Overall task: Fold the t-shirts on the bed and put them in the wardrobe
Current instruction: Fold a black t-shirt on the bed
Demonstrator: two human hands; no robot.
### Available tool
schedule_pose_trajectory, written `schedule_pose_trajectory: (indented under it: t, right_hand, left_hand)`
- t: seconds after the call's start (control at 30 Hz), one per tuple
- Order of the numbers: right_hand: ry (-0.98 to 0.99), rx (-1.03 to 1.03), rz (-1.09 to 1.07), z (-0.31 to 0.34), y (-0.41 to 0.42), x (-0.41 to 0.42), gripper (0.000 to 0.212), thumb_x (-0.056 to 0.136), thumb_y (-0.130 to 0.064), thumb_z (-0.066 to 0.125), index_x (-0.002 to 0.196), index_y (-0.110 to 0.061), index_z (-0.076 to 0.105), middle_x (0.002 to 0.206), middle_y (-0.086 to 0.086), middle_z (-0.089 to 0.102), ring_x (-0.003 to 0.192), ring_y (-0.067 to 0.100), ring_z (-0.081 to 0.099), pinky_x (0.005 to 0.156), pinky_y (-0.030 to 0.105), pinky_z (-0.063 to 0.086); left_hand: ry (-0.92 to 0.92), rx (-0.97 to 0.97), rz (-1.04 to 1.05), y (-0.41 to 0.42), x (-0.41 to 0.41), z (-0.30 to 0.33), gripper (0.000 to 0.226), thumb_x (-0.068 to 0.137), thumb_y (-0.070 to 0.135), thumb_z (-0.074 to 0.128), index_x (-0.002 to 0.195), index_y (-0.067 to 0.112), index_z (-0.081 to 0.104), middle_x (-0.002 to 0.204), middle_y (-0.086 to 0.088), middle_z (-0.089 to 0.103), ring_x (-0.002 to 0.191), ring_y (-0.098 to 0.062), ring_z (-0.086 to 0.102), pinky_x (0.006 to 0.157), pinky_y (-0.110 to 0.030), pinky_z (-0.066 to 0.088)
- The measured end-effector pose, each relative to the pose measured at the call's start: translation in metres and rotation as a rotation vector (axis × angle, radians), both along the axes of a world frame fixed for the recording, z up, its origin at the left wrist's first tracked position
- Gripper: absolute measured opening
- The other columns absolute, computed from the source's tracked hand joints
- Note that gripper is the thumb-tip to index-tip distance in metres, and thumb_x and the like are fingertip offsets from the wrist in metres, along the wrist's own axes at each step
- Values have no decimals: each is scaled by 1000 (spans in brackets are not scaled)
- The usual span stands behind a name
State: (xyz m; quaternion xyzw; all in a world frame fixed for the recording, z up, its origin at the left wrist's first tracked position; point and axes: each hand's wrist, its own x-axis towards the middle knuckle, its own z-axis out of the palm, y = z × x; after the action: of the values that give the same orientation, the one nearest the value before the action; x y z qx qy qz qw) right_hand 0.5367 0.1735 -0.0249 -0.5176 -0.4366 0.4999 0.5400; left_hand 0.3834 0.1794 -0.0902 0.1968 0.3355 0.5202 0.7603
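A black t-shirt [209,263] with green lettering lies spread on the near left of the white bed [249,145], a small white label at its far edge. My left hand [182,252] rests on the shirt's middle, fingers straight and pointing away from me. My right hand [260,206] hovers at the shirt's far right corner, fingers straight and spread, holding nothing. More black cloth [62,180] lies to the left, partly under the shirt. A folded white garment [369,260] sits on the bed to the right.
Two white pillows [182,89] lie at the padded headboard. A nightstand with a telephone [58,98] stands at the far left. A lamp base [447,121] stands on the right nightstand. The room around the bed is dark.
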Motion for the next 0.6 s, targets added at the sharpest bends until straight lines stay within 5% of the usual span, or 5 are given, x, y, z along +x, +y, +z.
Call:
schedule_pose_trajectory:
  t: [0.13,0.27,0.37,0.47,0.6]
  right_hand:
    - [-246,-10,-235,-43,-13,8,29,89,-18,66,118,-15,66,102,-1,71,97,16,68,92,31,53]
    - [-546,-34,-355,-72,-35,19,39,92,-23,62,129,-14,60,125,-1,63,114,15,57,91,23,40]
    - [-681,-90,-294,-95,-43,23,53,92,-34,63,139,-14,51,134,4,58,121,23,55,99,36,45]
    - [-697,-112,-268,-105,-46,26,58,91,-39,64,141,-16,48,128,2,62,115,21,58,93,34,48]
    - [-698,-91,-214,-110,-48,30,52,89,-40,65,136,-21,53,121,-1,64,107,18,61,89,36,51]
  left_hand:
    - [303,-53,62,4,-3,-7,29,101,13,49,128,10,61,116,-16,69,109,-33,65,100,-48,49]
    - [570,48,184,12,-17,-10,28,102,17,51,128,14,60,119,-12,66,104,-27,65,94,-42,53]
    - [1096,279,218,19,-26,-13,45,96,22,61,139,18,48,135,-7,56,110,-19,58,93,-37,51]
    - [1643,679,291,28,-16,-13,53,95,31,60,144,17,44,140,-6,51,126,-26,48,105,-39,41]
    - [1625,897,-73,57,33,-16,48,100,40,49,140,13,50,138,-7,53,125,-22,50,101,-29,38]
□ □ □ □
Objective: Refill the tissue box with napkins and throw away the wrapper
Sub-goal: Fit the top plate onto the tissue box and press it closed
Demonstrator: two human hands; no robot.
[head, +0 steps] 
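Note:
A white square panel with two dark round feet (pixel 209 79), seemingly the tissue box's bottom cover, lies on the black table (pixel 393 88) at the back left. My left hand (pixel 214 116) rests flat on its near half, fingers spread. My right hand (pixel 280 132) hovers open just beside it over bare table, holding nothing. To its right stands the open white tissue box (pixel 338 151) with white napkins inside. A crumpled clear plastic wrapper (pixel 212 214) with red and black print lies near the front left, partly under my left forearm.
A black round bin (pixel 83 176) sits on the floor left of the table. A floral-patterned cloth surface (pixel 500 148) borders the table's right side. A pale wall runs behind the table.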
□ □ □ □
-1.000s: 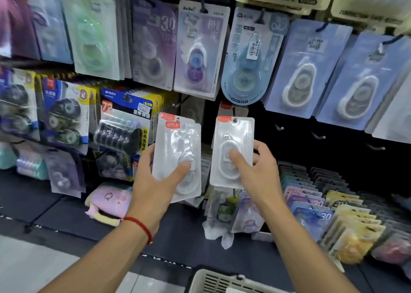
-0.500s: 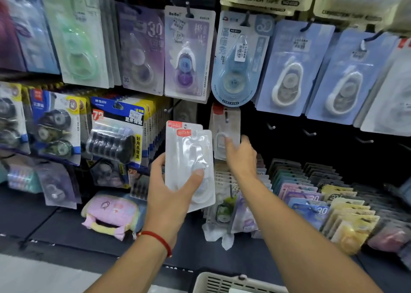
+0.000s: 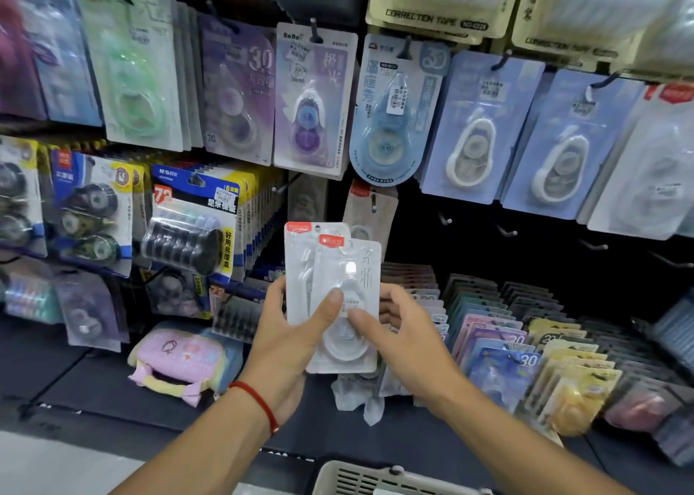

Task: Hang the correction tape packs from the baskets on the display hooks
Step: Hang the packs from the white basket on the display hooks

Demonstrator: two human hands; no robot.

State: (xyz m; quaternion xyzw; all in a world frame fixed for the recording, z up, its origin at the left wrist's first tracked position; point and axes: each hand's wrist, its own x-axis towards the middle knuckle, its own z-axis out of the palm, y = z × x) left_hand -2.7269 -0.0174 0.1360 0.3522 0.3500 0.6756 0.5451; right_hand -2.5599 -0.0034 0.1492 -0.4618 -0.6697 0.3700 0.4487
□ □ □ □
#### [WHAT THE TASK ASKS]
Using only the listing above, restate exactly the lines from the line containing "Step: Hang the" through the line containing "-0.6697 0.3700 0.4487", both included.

#### [ANSWER BOX]
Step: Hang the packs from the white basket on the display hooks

Demonstrator: two human hands; no robot.

State: (xyz m; quaternion xyzw; all in a world frame fixed for the recording, z up, its origin at the left wrist's first tracked position; point and axes: each hand's wrist, its own x-axis towards the middle knuckle, its own z-axis out of the palm, y = z × x) left_hand -2.7269 -0.0174 0.1360 0.3522 0.3500 0.6756 0.5451; right_hand -2.5599 -0.0034 0.1492 -0.4618 -0.6697 0.3700 0.4487

No further answer will be given.